Introduction to Computer Programming: Lab 10

Classes and objects


Instructions


Exercises

  1. Read over the starter file, particularly the first part that shows the Counter class. Experiment in the shell with constructing counters, reading their values and incrementing them like this:

    >>> c = Counter()
    >>> d = Counter()
    >>> c.read()
    0
    >>> d.read()
    0
    >>> c.inc()
    >>> c.read()
    1
    >>> d.read()
    0
    ...
  2. Add a reset method to the Counter class that resets the counter to 0:

    >>> c = Counter()
    >>> c.inc()
    >>> c.inc()
    >>> c.read()
    2
    >>> c.reset()
    >>> c.read()
    0
  3. Add an optional argument initial_value to the Counter constructor (its __init__ method) so that counters can be constructed to start at initial_value (which should default to zero) as in:

    >>> c = Counter()
    >>> c.read()
    0
    >>> d = Counter(4103)
    >>> d.read()
    4103

    "Record" initial_value in the object that is constructed and modify reset so that it resets the counter to its initial value:

    >>> c = Counter(99)
    >>> c.inc()
    >>> c.read()
    100
    >>> c.reset()
    >>> c.read()
    99
  4. Add a method is_cleared that returns True if the counter is at its initial value:

    >>> c = Counter(53)
    >>> c.is_cleared()
    True
    >>> c.inc()
    >>> c.is_cleared()
    False
    >>> c.reset()
    >>> c.is_cleared()
    True
  5. Add a method add that takes an argument other_counter and adds the value of other_counter to this counter:

    >>> c = Counter(37)
    >>> d = Counter(43)
    >>> c.add(d)
    >>> d.read()
    43
    >>> c.read()
    80
    >>> c.reset()
    >>> c.read()
    37

  6. [Courtesy of Jim Marshall] Design and implement a Card class to represent playing cards. Your Card constructor (its init method) should take two parameters (beyond self): a number from 2 to 14 representing the card's rank (with 11=Jack, 12=Queen, 13=King, and 14=Ace), and another number from 0 to 3 representing the suit (0=Clubs, 1=Diamonds, 2=Hearts, 3=Spades). Card objects should have the following methods:

    You can test your class and its instances in the shell. For example:

        >>> qh = Card(12, 2)
        >>> jd = Card(11, 1)
        >>> c2 = Card(2, 0)
        >>> qh.get_rank()
        'Queen'
        >>> jd.get_suit()
        'Diamonds'
        >>> print(c2)
        2 of Clubs
        >>> jd.trumps(qh)
        False
        >>> qh.trumps(jd)
        True    
        >>> c2.trumps(c2)
        False

    If examples like those work, try using it via the supplied war() function.
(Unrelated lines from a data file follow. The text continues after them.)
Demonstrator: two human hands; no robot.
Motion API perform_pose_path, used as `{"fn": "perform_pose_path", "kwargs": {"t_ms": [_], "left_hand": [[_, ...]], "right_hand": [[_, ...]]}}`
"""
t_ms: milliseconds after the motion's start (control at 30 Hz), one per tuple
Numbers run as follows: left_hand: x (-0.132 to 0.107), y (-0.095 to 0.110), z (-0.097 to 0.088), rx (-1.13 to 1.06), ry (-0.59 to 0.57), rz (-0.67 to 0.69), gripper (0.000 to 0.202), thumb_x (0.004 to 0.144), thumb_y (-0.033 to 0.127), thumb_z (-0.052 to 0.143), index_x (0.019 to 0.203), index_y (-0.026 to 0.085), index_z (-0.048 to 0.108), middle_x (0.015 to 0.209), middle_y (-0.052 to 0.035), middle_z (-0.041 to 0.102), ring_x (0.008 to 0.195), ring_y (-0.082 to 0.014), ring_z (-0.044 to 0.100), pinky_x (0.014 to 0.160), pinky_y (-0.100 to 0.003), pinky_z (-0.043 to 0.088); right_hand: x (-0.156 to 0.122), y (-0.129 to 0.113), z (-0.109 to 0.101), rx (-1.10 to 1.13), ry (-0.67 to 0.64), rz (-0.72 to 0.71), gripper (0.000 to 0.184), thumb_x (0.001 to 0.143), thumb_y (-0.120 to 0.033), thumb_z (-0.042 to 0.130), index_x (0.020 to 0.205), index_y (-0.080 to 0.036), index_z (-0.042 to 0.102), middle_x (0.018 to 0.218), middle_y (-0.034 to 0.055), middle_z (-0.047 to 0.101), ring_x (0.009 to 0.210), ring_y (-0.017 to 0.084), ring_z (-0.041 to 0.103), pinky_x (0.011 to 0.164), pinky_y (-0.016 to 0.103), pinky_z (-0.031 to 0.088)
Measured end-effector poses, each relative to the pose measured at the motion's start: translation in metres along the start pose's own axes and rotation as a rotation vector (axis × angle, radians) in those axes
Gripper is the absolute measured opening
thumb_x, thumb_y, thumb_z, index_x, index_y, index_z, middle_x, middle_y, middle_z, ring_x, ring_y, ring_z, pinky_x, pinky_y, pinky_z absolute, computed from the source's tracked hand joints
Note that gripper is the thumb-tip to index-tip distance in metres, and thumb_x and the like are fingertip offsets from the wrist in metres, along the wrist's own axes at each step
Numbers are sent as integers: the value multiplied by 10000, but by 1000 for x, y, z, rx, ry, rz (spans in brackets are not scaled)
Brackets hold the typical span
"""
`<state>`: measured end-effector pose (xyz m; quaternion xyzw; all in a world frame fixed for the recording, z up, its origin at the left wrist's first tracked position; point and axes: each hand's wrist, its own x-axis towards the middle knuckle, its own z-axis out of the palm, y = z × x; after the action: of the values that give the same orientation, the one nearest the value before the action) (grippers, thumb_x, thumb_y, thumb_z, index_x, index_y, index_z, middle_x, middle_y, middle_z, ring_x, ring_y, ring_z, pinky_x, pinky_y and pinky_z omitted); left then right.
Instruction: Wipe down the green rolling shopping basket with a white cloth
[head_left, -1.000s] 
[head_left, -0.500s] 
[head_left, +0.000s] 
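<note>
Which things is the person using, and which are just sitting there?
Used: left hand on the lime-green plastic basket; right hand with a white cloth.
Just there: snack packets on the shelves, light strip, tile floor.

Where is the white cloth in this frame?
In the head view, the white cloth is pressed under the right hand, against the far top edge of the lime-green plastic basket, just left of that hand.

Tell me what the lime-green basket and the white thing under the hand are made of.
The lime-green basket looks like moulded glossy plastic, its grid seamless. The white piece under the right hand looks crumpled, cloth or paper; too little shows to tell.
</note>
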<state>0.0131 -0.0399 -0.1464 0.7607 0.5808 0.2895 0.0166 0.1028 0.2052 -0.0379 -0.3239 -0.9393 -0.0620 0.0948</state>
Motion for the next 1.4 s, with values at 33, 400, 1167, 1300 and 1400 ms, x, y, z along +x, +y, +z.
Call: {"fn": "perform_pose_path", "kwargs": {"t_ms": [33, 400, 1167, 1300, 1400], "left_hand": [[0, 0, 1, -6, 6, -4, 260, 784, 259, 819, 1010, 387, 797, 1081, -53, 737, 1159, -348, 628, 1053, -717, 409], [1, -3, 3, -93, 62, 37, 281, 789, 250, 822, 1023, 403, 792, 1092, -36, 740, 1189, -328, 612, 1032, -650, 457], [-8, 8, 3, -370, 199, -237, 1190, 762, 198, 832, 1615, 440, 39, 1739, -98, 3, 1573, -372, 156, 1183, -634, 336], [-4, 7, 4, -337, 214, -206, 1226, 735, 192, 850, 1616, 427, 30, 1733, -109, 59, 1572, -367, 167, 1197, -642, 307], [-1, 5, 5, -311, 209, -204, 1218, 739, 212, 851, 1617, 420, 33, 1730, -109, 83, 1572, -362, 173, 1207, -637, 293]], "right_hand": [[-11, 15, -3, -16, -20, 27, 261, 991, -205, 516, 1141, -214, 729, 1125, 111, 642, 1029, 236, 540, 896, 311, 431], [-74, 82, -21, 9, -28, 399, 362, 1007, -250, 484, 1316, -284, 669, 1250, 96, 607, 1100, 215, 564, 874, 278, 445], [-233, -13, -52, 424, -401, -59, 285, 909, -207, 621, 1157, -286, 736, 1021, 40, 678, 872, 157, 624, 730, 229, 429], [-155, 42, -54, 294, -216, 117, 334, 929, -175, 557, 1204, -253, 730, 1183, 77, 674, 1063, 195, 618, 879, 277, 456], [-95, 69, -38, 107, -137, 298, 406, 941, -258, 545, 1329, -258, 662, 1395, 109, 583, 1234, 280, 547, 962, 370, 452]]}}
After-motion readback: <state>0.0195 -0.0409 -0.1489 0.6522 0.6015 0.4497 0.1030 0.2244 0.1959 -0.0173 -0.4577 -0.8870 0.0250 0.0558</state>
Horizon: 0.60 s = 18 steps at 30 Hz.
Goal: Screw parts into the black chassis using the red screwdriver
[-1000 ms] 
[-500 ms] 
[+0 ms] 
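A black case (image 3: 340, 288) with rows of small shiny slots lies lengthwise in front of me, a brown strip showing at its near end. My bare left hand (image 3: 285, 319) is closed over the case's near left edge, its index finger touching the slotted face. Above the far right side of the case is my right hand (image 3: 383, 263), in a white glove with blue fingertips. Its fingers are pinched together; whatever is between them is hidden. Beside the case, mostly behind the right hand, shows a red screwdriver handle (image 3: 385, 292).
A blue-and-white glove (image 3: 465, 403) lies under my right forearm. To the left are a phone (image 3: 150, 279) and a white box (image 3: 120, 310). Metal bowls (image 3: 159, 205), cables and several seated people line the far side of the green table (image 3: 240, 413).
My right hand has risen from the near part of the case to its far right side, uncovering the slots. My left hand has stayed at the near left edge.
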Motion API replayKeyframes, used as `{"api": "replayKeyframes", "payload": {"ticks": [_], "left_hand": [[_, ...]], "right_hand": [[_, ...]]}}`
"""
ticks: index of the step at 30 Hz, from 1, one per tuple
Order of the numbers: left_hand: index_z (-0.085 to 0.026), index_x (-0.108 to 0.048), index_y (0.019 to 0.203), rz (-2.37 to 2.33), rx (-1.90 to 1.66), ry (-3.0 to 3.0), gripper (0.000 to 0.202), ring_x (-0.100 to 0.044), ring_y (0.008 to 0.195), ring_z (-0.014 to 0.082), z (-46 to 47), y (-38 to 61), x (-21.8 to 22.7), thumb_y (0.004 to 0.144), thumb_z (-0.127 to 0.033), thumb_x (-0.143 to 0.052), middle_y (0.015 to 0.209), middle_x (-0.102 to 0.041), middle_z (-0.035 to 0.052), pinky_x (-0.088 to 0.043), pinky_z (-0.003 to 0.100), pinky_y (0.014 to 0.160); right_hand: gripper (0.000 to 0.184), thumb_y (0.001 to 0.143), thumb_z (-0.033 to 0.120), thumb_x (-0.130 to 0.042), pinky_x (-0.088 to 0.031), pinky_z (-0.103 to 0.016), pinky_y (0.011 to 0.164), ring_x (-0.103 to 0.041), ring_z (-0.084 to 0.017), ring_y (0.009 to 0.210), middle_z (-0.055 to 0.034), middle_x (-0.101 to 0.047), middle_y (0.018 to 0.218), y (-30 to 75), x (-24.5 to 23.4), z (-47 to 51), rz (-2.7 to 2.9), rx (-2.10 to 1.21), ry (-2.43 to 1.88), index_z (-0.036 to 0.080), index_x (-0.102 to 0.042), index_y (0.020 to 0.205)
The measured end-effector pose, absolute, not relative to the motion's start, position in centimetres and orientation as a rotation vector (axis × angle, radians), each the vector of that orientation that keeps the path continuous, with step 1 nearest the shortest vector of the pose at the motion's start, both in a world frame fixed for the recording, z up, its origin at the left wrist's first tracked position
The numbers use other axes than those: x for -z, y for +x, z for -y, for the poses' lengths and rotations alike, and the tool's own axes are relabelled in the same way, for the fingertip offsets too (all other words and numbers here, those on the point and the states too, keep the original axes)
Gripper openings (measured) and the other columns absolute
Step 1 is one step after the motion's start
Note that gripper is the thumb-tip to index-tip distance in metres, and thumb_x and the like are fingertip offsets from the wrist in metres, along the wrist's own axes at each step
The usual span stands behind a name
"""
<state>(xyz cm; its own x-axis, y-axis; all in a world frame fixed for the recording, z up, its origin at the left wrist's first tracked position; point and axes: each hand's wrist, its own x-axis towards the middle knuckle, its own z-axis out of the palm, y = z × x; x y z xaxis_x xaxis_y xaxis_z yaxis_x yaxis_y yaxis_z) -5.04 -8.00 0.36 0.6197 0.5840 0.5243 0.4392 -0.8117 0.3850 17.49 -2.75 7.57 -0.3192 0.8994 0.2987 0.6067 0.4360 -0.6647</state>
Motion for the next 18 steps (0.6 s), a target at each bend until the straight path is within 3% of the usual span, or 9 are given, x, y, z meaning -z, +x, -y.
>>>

  7. Examine the code in the final section of the starter file. Create a class Hopper (somewhat similar to the Thingy class we defined in lecture) that offers a constructor and methods hop, is_reset, and undo that are consistent with the way they are used by the add, hop, undo, and reset functions that are triggered by click and key events. Each time a hopper hops, it should record its former position on the end of its queue (which should be a Python list; use the append method for lists). A hopper's undo method should put the hopper back at its last position (and remove that position) from its queue (use pop). is_reset returns True if the hopper's queue is empty.

    The supplied go function should create a square_graphics window such that a new Hopper appears where the user clicks. 'h' should make all Hoppers hop up to one space in both the vertical and horizontal directions. 'u' should undo: all Hoppers should hop back to their previous location. 'r' should reset: all Hoppers should hop back, one hop at a time, all the way to their starting location.

    For this problem you should place a copy of the square_graphics module in your working folder.